About this task:
From the listing below, pull out every line where the string "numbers" appears.
━━━━
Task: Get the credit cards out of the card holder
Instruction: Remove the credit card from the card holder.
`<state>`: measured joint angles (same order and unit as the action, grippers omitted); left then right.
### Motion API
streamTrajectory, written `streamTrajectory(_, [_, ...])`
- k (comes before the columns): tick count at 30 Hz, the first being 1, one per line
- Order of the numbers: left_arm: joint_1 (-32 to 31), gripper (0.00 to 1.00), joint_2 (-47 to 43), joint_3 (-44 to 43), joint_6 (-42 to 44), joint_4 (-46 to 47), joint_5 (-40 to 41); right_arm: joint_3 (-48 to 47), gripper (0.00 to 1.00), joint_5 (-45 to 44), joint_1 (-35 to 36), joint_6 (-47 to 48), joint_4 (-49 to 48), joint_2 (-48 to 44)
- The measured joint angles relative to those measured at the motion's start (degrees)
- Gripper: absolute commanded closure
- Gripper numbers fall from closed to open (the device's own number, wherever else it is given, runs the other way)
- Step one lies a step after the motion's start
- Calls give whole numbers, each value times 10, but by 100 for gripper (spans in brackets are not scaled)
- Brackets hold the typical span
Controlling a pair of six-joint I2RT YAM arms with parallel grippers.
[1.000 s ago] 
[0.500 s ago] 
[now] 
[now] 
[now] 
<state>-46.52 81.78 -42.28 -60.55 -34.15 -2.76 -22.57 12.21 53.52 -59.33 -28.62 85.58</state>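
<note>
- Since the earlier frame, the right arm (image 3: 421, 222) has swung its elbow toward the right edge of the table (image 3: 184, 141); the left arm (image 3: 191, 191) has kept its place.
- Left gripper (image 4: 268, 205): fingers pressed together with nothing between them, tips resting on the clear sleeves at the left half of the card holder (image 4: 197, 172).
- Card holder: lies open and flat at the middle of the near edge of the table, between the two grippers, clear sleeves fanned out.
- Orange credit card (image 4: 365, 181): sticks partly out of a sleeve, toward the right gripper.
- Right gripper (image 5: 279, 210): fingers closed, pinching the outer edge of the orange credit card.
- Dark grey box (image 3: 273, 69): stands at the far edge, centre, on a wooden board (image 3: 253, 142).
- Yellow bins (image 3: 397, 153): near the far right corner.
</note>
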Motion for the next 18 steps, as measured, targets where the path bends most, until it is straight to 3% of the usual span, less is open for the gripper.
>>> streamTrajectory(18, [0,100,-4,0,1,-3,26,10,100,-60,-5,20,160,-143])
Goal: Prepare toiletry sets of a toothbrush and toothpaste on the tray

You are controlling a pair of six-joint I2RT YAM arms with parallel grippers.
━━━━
Worked solution:
- Order of the numbers: left_arm: joint_1 (-32 to 31), gripper (0.00 to 1.00), joint_2 (-47 to 43), joint_3 (-44 to 43), joint_6 (-42 to 44), joint_4 (-46 to 47), joint_5 (-40 to 41); right_arm: joint_3 (-48 to 47), gripper (0.00 to 1.00), joint_5 (-45 to 44), joint_1 (-35 to 36), joint_6 (-47 to 48), joint_4 (-49 to 48), joint_2 (-48 to 44)
- Gripper numbers fall from closed to open (the device's own number, wherever else it is given, runs the other way)
- Calls give whole numbers, each value times 10, but by 100 for gripper (spans in brackets are not scaled)

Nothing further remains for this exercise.